▶ [PROBLEM]:
Pull every line that includes the word "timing" from the data.
** PROVIDED ENTRIES follows **
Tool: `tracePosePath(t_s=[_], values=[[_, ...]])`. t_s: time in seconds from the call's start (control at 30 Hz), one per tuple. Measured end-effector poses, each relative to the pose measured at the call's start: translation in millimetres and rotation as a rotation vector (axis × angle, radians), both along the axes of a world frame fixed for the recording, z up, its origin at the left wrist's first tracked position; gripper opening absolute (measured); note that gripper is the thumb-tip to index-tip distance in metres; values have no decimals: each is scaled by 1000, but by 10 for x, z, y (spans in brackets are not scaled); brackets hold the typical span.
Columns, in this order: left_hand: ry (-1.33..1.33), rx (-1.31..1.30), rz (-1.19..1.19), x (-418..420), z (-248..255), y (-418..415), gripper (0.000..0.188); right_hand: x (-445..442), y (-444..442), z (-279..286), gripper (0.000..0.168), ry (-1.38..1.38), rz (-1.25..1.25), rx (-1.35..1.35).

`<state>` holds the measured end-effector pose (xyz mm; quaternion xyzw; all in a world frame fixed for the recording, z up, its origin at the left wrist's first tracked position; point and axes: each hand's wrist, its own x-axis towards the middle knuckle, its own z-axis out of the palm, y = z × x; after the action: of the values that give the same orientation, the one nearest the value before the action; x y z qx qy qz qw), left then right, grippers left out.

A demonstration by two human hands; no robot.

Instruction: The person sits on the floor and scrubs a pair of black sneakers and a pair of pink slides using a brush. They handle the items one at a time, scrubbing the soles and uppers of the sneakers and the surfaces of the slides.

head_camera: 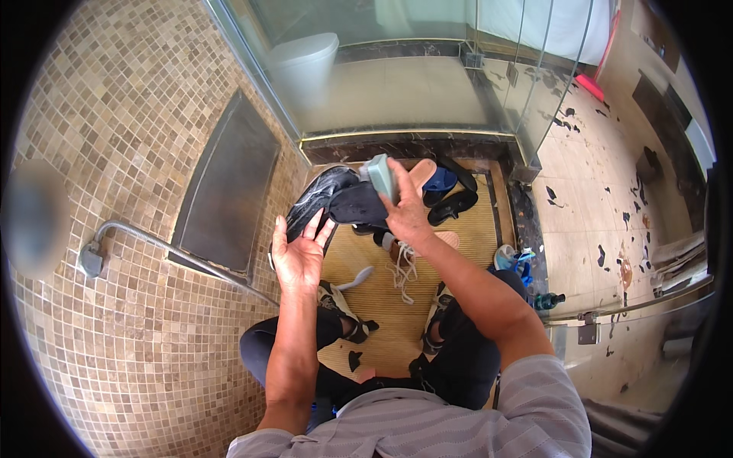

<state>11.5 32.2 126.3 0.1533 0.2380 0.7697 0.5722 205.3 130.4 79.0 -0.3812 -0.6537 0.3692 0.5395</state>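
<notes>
My left hand (pixel 300 257) is palm up with its fingers spread, bearing a black shoe (pixel 318 192) streaked with whitish suds or wet marks. A dark fabric flap (pixel 358 204), seemingly part of the shoe, extends to its right. My right hand (pixel 408 209) grips a pale green block (pixel 381 176) against the shoe's upper right end. Whether the block is soap or a brush back cannot be told. Below the hands, a brown shoe with white laces (pixel 405 272) lies on the floor, partly hidden by my right arm.
Black sandals (pixel 452 207), a blue slipper (pixel 441 180) and a tan insole (pixel 422 173) lie on the ribbed yellowish floor (pixel 366 252). A white-handled brush (pixel 356 279) rests between my feet. A shower hose (pixel 172 247) crosses the left wall. Glass panels (pixel 401 97) stand ahead; dark scraps litter the tiles (pixel 572 206) at right.
</notes>
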Motion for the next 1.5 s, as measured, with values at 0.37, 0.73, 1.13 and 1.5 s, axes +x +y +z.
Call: tracePosePath(t_s=[0.37,0.73,1.13,1.5], values=[[-241,-72,20,74,-295,113,51,-275,-498,259,70,-138,11,409],[-50,-143,-14,379,-264,16,43,-181,-238,233,66,-363,-169,533],[-70,-133,-18,208,-420,14,34,-212,-226,127,64,-184,-116,427],[391,-104,137,362,-317,-133,29,202,27,438,55,-207,-43,349]])
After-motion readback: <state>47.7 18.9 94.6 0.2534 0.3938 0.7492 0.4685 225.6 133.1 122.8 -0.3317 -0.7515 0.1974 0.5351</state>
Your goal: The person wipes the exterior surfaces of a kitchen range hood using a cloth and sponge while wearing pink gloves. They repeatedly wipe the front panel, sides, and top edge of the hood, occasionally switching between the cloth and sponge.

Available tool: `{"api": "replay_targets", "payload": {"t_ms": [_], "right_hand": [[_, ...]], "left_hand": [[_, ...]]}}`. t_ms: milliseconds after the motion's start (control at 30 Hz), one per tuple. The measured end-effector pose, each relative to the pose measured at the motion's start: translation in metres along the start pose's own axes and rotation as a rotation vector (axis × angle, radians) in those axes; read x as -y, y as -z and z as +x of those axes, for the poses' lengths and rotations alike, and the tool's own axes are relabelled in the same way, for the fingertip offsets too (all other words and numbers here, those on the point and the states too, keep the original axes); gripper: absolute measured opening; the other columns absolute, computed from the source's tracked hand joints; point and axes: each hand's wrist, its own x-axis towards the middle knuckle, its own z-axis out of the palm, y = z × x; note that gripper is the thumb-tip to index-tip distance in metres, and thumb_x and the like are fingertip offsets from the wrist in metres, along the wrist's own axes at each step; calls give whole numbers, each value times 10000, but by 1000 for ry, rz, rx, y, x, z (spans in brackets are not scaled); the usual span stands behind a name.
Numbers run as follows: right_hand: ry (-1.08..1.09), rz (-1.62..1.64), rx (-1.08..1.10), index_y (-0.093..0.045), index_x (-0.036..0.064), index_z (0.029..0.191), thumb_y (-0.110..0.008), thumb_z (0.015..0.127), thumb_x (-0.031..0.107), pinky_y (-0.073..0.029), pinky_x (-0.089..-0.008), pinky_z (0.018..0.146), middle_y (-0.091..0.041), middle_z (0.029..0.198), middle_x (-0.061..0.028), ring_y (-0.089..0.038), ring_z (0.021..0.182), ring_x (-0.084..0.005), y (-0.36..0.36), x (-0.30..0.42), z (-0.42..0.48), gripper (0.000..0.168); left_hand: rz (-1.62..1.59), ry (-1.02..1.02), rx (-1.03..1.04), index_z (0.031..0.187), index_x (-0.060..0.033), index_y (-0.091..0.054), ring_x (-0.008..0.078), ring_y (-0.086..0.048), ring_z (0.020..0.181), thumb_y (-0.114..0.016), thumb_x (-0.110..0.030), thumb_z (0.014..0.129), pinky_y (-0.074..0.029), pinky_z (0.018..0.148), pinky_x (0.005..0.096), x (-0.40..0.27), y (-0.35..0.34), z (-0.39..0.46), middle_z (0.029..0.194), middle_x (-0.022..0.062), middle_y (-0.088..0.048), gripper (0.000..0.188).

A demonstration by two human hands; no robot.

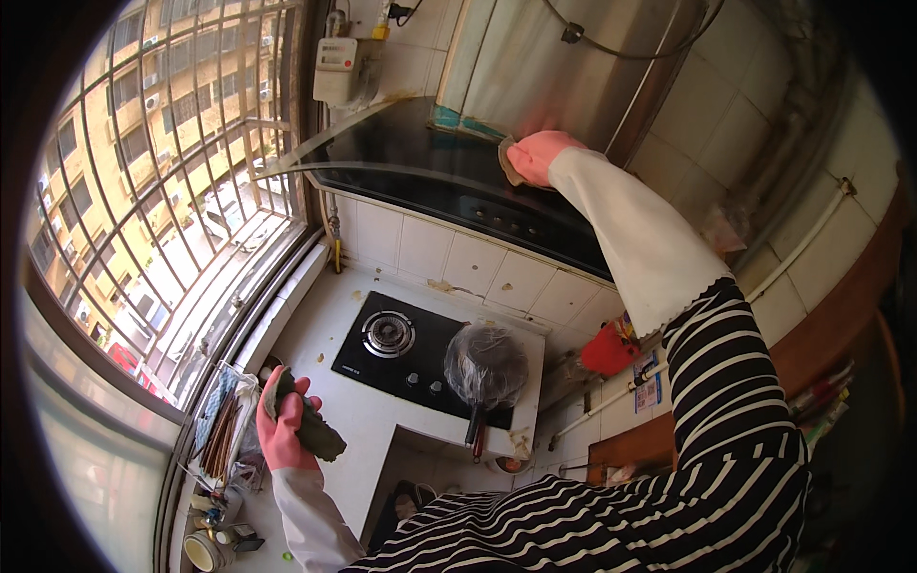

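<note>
My right hand [544,159], in a pink rubber glove with a long white cuff, presses a brownish cloth or pad [510,163] onto the black glass top of a range hood [423,154]. Beside it rises the hood's shiny metal duct cover [566,79], with teal strips along its base. My left hand [286,422], gloved the same way, is raised at the lower left above the white counter [337,448]. Its fingers grip a dark green, crumpled cloth [319,433].
A gas stove [412,351] is set into the counter below the hood. On its right burner stands a plastic-wrapped pan [487,362]. A wire rack with chopsticks [218,437] stands by the barred window [165,186]. A gas meter [337,68] hangs left of the hood.
</note>
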Motion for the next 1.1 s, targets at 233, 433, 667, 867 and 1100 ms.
{"api": "replay_targets", "payload": {"t_ms": [233,433,667,867,1100], "right_hand": [[137,55,66,-718,161,1041,-440,953,440,-477,-381,977,-665,1203,-77,-613,1110,-330,1,-4,-10,404],[76,5,36,-657,67,977,-478,959,345,-494,-326,847,-639,1079,-128,-608,928,-278,-4,-9,1,331],[155,-44,15,-697,98,953,-450,959,359,-513,-419,881,-671,1071,-145,-608,1027,-399,-6,-94,-73,359],[-67,36,-13,-707,103,1018,-434,972,444,-501,-424,958,-655,1149,-173,-618,1071,-410,-17,-98,-70,439],[25,104,-108,-685,84,892,-511,931,462,-519,-392,893,-660,1031,-178,-619,985,-397,-26,-55,-36,419]], "left_hand": [[71,13,-43,1406,-73,-504,215,-632,848,-701,-190,887,-529,727,326,2,18,-5,1138,137,-640,567],[14,25,-16,1416,-52,-494,219,-637,829,-615,-73,884,-530,712,328,3,-11,-2,1119,147,-638,547],[62,-5,-87,1434,-79,-479,199,-621,827,-678,-157,899,-520,696,319,6,26,-1,1137,123,-636,576],[64,12,-63,1412,-60,-499,197,-615,800,-618,-78,882,-516,708,313,2,-3,8,1111,127,-631,543],[90,104,121,1408,-30,-486,223,-631,820,-658,-109,879,-535,710,337,19,-69,22,1112,155,-647,562]]}}
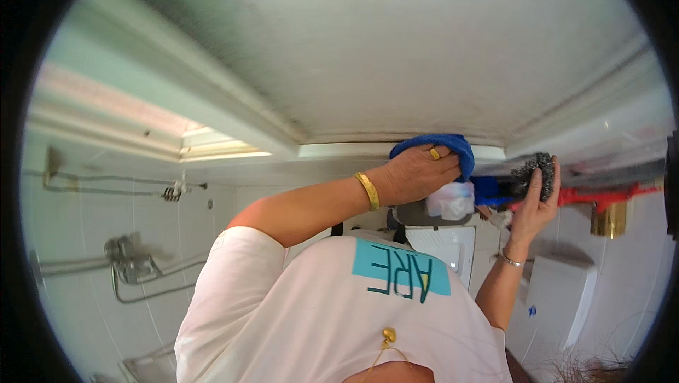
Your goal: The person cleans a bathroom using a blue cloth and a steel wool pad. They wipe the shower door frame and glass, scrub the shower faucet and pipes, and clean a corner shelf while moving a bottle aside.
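Note:
My left hand [421,172], with a gold ring and a gold bracelet at the wrist, presses a folded blue cloth [464,152] against the white ledge [345,150] below a large pale panel. At the right, my right hand [536,210] holds a grey metal scouring pad [540,171] between thumb and fingers, near the ledge's right end. The hands are apart. Part of the cloth is hidden under my left hand.
A window frame [228,144] is at left. Metal pipes and a tap [135,266] line the tiled wall. Below my hands are a bin [435,218] with a light bag and a white basin-like fixture [451,245]. Red and blue items and a gold cylinder [608,221] stand at right.

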The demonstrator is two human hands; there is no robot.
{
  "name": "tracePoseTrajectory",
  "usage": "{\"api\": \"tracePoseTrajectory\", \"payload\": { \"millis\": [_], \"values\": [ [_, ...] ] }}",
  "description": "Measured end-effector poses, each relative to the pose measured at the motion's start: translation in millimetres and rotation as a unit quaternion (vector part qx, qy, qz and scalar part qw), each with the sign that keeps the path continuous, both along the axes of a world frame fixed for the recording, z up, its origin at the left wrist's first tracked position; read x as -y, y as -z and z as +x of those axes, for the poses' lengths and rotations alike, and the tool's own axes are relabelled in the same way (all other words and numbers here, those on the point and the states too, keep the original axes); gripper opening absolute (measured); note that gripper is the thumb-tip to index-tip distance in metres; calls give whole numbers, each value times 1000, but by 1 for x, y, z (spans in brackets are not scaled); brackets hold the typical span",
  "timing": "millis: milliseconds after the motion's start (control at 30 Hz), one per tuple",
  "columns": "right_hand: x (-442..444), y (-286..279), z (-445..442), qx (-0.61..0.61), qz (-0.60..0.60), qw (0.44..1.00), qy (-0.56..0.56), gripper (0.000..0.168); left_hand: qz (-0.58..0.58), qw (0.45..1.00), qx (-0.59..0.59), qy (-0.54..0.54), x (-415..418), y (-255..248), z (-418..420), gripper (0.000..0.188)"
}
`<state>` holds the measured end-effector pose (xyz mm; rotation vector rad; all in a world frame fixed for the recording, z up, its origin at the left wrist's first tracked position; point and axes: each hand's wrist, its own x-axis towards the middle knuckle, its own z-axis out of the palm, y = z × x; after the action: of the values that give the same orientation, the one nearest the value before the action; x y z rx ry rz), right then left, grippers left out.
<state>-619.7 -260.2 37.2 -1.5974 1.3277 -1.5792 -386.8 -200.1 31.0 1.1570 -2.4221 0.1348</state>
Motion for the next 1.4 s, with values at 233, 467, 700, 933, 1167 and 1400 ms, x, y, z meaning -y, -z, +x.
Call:
{"api": "tracePoseTrajectory", "payload": {
  "millis": [233, 467, 700, 933, 1167, 1400],
  "values": [
    [9, 11, 8, 23, 11, 999, -27, 32, 4, 999, 0, -45, -39, -2, 39, 24],
    [-10, 22, 32, -61, -6, 992, -115, 30, 99, 975, 88, -178, -106, -1, 102, 22],
    [-45, 25, 103, -129, -29, 946, -295, 31, -27, 918, 57, -393, -184, 7, 171, 27],
    [-53, 19, 142, -135, -58, 922, -359, 28, -54, 848, 57, -524, -226, 5, 220, 37],
    [-52, 21, 126, -155, -46, 927, -339, 29, -50, 779, 133, -611, -250, 16, 262, 37],
    [-42, 34, 91, -163, -15, 944, -285, 28, 18, 690, 196, -697, -271, 9, 308, 19]
  ]
}}
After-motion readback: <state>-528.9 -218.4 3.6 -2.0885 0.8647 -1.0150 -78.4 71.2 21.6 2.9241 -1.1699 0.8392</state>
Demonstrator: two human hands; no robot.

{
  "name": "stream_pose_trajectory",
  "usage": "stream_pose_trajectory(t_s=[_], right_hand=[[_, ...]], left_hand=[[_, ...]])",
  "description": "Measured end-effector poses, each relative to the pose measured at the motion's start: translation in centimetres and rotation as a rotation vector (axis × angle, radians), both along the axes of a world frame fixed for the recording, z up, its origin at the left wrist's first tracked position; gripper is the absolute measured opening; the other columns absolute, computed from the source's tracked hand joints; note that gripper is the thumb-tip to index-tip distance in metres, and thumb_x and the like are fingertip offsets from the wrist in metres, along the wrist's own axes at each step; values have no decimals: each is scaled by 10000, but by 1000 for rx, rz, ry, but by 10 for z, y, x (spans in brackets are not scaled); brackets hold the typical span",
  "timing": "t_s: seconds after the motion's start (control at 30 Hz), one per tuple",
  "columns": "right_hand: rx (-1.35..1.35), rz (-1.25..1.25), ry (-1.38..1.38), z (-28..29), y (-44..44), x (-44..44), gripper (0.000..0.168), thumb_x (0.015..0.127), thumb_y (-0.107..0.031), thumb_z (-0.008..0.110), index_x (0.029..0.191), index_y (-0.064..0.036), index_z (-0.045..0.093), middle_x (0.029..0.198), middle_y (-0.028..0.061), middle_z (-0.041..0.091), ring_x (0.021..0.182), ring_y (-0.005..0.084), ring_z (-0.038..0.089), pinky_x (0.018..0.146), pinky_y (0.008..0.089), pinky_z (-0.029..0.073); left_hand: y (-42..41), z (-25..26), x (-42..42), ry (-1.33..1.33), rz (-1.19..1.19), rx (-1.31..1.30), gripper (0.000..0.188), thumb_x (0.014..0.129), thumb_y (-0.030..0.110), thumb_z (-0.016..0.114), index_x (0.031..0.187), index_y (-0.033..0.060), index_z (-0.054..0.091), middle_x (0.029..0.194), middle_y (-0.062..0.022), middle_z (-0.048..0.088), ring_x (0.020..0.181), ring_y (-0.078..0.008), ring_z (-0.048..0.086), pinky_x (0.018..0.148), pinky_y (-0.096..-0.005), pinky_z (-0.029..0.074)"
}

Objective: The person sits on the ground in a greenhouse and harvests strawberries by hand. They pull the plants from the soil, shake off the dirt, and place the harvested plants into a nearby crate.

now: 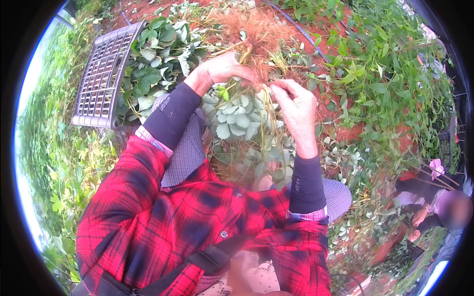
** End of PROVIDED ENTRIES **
▶ [SOLVED EXERCISE]:
  "timing": "millis: milliseconds after the motion's start (control at 30 Hz), one per tuple",
  "timing": "t_s: seconds after the motion's start (control at 30 Hz), one per tuple",

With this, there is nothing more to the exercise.